たぶん、こんな感じが土壌骨のストーリーラインになるはずだ。
とするとオープニングとエンディングに山田寿庵がきちんと配置されているので構造として美しい。
島原唯一の生き残り、山田右衛門を四郎の残したモノとして
女性、山田寿庵にしてしまうところを完全に生かしていると言えるだろう。

そのストーリーの中では兵器や力としての意味合いでしかないシローの物語も
力を振るう喜びに目覚め、増長し、悲劇にぶつかり暴走して死ぬという単純なそれゆえに判りやすい構造として全体の中に納まっている。
悲恋がもたらすカタストロフとかそういう感じの
インナー・ストーリーとして機能するわけだ。

外部と内部として成立した二人のSHIROHは、対立する2項構造として深読みしやすい。

益田四郎←→シロー(現実の四郎の理想としての一面)
益田四郎←→松平伊豆守(四郎の逃げ出した現実、と取れなくもない。まあ、為政者と民衆の側に立つ者との構造対立で充分だけれども)
益田四郎←→柳生十兵衛(理性の人と獣性の人として背反、寿庵を斬ったのが十兵衛であるというのは無理矢理暗喩として受け取れなくもない)
山田寿庵←→リオ(どちらも、四郎の選択を象徴する女性でして受け取れる。
リオと寿庵がベクトルが違っているのは、シローを四郎に引き合わせたリオとシローに警戒心を持つ寿庵という形で現されている。たぶん)
お密←→お紅(「くのいち」と「女」が対立事項として明示されているのだけれど、ここだけ四郎に結びつけられなかった。まあ、己を殺して生きていくかどうかの象徴とか……苦しいけど)
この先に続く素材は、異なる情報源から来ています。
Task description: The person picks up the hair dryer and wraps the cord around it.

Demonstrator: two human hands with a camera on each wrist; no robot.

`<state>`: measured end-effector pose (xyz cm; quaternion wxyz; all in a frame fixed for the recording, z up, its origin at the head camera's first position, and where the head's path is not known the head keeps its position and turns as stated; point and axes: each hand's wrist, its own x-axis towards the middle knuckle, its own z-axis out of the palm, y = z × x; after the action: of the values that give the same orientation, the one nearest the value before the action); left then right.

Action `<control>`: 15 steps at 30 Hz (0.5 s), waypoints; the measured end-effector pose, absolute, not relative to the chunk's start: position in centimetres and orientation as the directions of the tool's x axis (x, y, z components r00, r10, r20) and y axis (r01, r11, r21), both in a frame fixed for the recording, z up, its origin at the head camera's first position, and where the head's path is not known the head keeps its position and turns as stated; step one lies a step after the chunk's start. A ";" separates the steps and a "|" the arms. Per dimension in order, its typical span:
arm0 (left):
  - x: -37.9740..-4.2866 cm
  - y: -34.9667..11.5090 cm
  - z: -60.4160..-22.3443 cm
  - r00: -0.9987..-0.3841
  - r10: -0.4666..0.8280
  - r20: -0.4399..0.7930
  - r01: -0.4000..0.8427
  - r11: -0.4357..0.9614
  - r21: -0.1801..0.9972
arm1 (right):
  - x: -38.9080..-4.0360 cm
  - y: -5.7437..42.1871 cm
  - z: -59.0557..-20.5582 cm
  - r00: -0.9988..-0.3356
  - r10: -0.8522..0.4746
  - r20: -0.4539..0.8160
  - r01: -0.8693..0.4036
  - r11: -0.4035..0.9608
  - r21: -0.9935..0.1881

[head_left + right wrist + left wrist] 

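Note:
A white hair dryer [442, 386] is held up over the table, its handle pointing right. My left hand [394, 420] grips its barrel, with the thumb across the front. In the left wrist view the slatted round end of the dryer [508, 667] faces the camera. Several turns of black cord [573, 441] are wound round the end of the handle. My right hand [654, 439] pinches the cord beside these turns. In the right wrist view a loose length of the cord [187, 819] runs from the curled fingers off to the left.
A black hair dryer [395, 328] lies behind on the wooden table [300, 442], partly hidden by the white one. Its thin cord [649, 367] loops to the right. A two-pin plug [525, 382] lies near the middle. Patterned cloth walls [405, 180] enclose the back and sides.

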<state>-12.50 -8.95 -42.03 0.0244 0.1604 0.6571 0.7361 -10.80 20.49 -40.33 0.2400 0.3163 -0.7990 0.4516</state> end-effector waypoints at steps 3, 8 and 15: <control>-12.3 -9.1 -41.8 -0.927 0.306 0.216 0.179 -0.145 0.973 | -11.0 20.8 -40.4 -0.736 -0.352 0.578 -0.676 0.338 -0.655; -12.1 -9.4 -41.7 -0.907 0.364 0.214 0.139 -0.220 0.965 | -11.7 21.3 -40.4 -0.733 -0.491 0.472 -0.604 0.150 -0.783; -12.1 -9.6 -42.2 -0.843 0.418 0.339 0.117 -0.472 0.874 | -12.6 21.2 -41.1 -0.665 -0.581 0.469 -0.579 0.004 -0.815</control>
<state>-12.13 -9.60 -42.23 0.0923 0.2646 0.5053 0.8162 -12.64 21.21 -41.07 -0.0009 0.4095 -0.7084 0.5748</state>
とにかく益田四郎の葛藤する条件に登場人物の対立を結びつけて捉えることができるので
全体としての統一感があり、すわりがいい。
こんな構造的な美しさが気持ちよく感じられたわけです、私には。

だめだ、自分解釈の我田引水の文章で、さっぱりまとめられん。
コレで限界なのでこの項終わり。